夏になると夫は前のように週5日は出社となりました。カホルさんは現在も週3日出社です。

「通勤電車が怖いと夫が言いだし、朝早くに家を出て自転車通勤をするようになりました。1時間半ほどかかるみたいです。そのために自転車を新たに購入、しかもイタリア製なんていうとんでもない値段のものを買って。マスクは1日5回くらい取り替えているし、服も3回くらい着替えている。私から見れば不要なコストがかかっているんですが、夫は感染しないためにはしかたがない、と。非科学的なんですよね」

カホルさんは、どうせなら食材にお金をかけておいしく食べて体力をつけたほうがいいとさえ思っているそうです。ただ、夫がそうやって“コロナ浪費”をするので、家計は以前よりずっと厳しくなっています。

「夫に家計のことも考えてほしいと言っているのですが、夫の心配性は改善されない。つい最近、夫は小さな庭にロッカーみたいなシャワールームを作ったんです。帰宅したらみんなまずそこでシャワーを浴びてバスローブで家に入る。洗濯物はビニール袋に入れて、やはり庭に設置した洗濯機に放り込む。これによって私の仕事も増えるし、これから寒い時期にかえって風邪をひくと言っているのですが、夫は聞く耳をもちません。だいたい、ちっぽけなシャワールームだってすごくお金がかかったんですよ。お金をかけるところが違うと何度も言っているんですが」

寒くなってきたので、カホルさんは子どもたちにはそのシャワールームを使わせていません。もちろん、自身も使いません。夫だけが必死に自分の決めごとを守っている状態です。

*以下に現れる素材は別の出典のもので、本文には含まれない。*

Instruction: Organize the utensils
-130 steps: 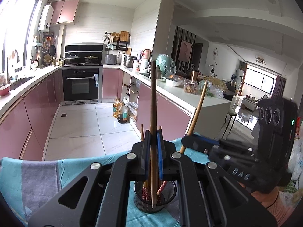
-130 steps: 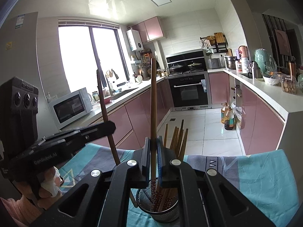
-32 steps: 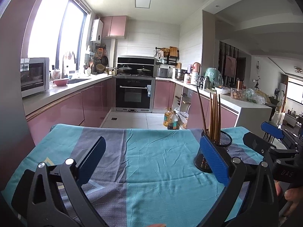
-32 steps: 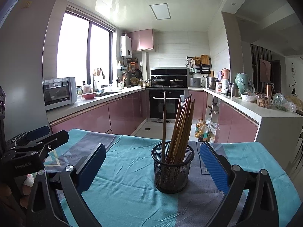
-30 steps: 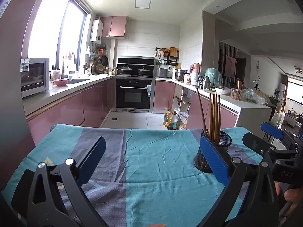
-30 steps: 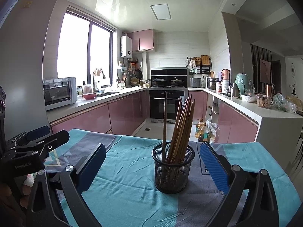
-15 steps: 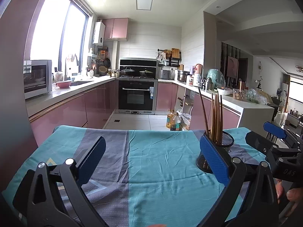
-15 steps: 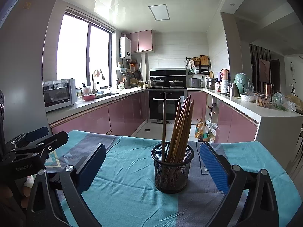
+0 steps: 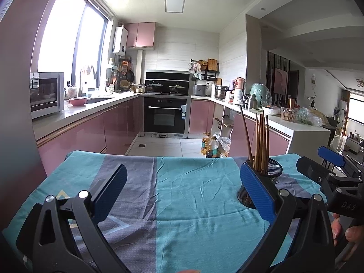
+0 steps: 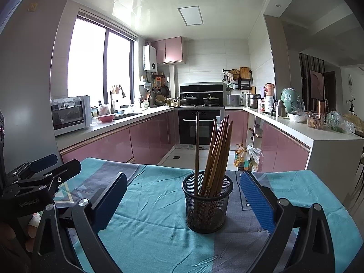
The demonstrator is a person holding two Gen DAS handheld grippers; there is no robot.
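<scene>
**Both grippers spread wide and empty, chopsticks standing in the mesh holder**

Nearest in the right wrist view, the right gripper (image 10: 183, 201) has its blue-padded fingers (image 10: 257, 201) set far apart with nothing between them but cloth and the holder beyond. The left gripper (image 9: 182, 193) is just as wide in its own view, gripping nothing (its right pad hides part of the holder's near side).

Both hover over a tablecloth (image 10: 150, 223) of teal and grey-purple bands. On it, a little beyond the right gripper and roughly centred between its fingers, stands the black wire-mesh holder (image 10: 207, 207), upright. Seen from the left wrist, the same holder (image 9: 273, 174) sits at the right of the table. A bundle of wooden chopsticks (image 10: 218, 157) leans to the right inside it, tips up, and one darker chopstick (image 10: 196, 150) stands nearly vertical at the left of the cup, apart from the bundle.

At the left edge of the right wrist view the left gripper's black body shows, well apart from the holder.

Farther off: pink kitchen cabinets (image 10: 147, 141) along the left wall, a microwave (image 10: 69, 113) on the counter, and a black built-in oven (image 10: 200, 125) at the far end with two pots above it
</scene>
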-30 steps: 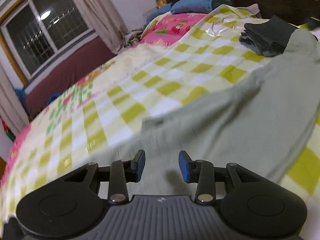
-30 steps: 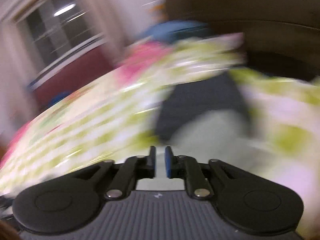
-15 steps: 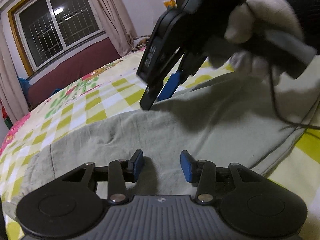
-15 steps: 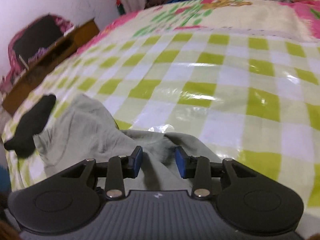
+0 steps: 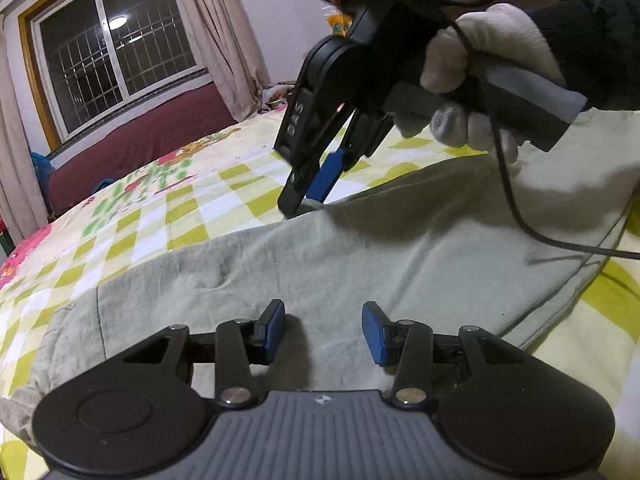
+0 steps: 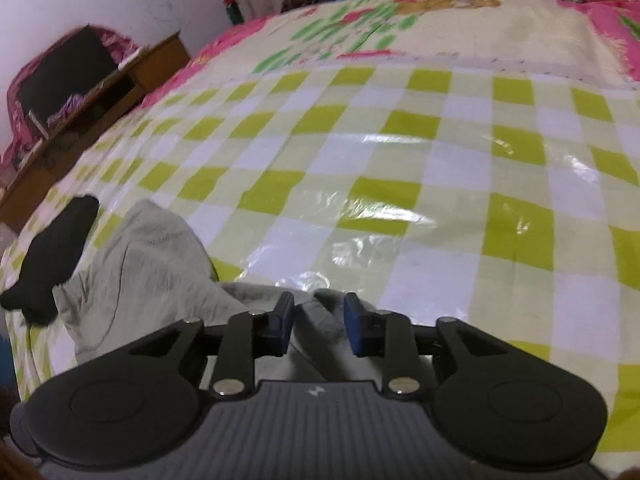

「正直言って、夫のせいで今、うちの家計はめちゃくちゃです。これが続くようなら、本気で離婚も視野に入れなくてはいけない。そう思っています」

コロナ恐怖にとらわれて日常が見えなくなっている夫をどうしたらいいのか。恐怖はわかりますが、気をつけなければいけない限度は超えていうようにも思えます。生活が破綻したら、それこそ大変。カホルさんはどうしたらわかってもらえるのか……今日も頭を悩ませながら過ごしているそうです。